Transfer Speed For AWE-Allocated Memory

I have a question about the distinction between “page-locked” and “pinned” for a buffering scheme I’m working up for 32-bit code under WinXP x64 (long story).

Transferring host to device from pageable memory, I get a bandwidth of 2151 Mb/s.

Transferring host to device from pinned memory, I get a bandwidth of 5715 Mb/s.

AWE (Address Windowing Extensions) allows me to allocate physical RAM and then map virtual page ranges to it. The key system calls are:

AllocateUserPhysicalPages – to get the physical RAM
VirtualAlloc – to get a reserved page range
MapUserPhysicalPages – to associate the two

Note that I need the “Lock pages in memory” privilege to even be allowed to allocate physical pages from a user program, so it’s a good bet that the pages are locked. Also note that cudaMallocHost doesn’t need this privilege so the page allocation must be occurring somewhere inside the driver stack.

Transferring host to device from AWE memory, I get a bandwidth of 2148 Mb/s. I would have thought that I’d get more like 5715 Mb/s.

So my question has two parts:

  1. Does anyone know what distinction CUDA makes between memory allocated with cudaMallocHost and any other memory? Because it doesn’t appear to be solely based on page-locked-ness.

  2. Has anyone run into this particular issue and have any idea how to get closer to the higher transfer rate?

I know I can copy between the two types of RAM but I’d rather not if there’s a less clunky solution.

It also has to register those memory ranges in the driver context / GPU so they will be recognized for DMA transfers. There is no way to do this registration yourself in CUDA 2.1.

Be patient for CUDA 2.2. It has a big overhaul in how the CUDA driver deals with pinned memory. I cannot say for certain, but given hints that tmurray has dropped on the forums it may be possible to do what you are trying to do.

There are two memcpy paths (well, there are more for some special cases, but you really only have to worry about two): one for pinned memory and one for pageable memory. Pageable memory gets memcpy’d on the host to an area of pinned memory and then the GPU performs a DMA transfer from the pinned region to global memory. Pinned memory is page-locked, its address space is copied to the card and it can perform a DMA transfer at a later point (which is why there’s asynchronous memcpys from pinned memory and not pageable).

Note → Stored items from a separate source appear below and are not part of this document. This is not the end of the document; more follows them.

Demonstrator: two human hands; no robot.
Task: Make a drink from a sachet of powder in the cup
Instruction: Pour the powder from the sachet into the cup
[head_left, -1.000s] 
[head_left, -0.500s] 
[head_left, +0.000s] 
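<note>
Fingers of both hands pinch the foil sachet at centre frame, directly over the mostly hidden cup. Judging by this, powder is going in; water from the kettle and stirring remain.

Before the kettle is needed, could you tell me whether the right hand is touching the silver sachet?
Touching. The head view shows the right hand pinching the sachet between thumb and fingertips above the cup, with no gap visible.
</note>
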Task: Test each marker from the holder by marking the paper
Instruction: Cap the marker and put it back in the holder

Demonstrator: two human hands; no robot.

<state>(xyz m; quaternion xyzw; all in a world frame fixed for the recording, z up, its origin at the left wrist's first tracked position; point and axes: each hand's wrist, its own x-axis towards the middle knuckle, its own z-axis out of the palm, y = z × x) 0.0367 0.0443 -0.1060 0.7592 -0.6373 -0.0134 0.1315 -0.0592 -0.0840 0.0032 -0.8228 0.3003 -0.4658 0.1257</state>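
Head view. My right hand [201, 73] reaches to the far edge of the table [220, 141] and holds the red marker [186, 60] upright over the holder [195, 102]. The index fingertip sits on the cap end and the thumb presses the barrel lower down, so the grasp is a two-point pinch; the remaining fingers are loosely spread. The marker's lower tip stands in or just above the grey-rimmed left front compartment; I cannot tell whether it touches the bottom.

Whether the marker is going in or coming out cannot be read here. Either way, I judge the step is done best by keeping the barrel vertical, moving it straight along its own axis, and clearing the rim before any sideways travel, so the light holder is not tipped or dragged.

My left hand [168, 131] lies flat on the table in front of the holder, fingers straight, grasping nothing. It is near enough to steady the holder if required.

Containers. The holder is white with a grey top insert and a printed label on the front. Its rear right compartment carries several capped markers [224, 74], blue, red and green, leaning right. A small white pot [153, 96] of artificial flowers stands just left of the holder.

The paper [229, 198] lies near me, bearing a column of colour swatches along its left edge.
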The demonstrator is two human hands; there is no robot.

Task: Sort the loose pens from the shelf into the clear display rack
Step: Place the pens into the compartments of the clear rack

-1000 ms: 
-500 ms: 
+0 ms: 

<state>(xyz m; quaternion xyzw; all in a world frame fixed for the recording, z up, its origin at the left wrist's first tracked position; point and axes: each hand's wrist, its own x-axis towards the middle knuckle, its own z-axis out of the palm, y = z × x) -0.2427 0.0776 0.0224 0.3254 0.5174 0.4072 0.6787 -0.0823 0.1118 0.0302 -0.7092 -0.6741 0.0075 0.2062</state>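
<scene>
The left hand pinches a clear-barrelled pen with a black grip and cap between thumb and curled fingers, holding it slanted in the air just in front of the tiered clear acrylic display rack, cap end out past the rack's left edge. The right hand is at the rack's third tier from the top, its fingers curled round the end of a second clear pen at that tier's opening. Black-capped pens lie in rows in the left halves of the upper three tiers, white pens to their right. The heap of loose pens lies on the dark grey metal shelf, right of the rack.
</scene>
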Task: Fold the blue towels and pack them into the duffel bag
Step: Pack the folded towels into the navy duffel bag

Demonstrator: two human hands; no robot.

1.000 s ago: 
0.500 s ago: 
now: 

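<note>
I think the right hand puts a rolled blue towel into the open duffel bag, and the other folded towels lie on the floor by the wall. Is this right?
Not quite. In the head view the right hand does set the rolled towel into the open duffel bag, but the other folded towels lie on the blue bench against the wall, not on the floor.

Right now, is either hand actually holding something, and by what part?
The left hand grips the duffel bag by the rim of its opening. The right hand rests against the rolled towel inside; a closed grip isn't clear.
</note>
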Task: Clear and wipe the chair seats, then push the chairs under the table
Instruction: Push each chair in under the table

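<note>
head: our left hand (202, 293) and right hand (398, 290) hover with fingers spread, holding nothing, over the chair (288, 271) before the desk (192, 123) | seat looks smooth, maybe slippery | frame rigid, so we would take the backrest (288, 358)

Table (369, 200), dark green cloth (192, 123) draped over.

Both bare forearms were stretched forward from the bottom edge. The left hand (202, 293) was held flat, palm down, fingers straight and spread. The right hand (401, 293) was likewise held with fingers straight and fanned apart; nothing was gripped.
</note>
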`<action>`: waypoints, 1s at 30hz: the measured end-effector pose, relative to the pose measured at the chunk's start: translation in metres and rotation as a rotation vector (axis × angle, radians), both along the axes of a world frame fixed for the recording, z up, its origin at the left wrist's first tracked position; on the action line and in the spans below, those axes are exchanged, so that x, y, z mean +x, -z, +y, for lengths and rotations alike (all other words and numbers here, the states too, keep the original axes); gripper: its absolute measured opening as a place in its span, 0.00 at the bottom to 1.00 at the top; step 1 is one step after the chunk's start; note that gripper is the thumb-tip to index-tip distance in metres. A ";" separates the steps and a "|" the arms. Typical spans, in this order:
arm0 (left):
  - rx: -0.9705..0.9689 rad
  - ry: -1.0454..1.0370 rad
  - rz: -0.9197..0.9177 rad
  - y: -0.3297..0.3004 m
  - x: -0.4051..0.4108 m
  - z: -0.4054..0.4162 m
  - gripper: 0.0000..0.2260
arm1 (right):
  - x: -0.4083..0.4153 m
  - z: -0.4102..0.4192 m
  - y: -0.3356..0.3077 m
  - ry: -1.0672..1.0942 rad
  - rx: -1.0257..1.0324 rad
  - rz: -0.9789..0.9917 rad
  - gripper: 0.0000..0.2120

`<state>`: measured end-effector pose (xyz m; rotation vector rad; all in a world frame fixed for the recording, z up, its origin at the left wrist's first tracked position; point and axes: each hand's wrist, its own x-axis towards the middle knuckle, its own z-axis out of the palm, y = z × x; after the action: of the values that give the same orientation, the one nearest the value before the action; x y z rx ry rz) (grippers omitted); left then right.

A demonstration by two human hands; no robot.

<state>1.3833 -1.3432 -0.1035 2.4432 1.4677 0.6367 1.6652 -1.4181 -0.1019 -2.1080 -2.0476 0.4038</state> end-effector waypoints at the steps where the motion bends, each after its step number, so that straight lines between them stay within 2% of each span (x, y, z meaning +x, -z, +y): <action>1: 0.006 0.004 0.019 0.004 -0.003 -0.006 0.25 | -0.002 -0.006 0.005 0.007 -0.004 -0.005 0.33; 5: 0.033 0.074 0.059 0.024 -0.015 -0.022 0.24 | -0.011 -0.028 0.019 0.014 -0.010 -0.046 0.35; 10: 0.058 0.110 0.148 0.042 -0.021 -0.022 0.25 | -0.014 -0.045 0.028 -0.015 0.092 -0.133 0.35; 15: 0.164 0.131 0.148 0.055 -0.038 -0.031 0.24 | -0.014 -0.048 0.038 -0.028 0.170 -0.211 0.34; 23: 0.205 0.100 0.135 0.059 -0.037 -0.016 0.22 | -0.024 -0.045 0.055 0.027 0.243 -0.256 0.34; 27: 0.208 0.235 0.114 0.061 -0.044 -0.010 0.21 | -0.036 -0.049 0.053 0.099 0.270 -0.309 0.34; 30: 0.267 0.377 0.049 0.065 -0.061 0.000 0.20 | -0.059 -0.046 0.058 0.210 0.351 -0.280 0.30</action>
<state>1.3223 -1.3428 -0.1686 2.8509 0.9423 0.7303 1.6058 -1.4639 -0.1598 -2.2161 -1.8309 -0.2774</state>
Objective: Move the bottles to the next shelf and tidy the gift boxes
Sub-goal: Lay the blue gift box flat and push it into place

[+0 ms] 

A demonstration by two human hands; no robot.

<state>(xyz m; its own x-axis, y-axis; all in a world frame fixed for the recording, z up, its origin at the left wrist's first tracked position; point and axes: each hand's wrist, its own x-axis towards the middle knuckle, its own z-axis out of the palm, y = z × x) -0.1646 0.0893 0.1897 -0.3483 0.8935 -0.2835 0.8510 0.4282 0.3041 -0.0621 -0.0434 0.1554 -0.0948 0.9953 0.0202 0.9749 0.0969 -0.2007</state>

2.2 adds several things relating to pinned memory, but we still don’t allow you to map regions that you’ve page-locked yourself to the GPU’s address space. Two reasons for this (there are probably more):

  • if a region is page-locked, mapped, then unlocked, a copy to that region will do (I’m pretty sure) very bad things.
  • what I’ve described is true on OSes with simple driver models–WinXP and Linux. On OSX and Vista/Server08/Win7, things are significantly more complicated (we have to do a lot of fiddling behind the scenes), so exposing a mapping call is not really ideal.

Is there some reason why you can’t use cudaMallocHost?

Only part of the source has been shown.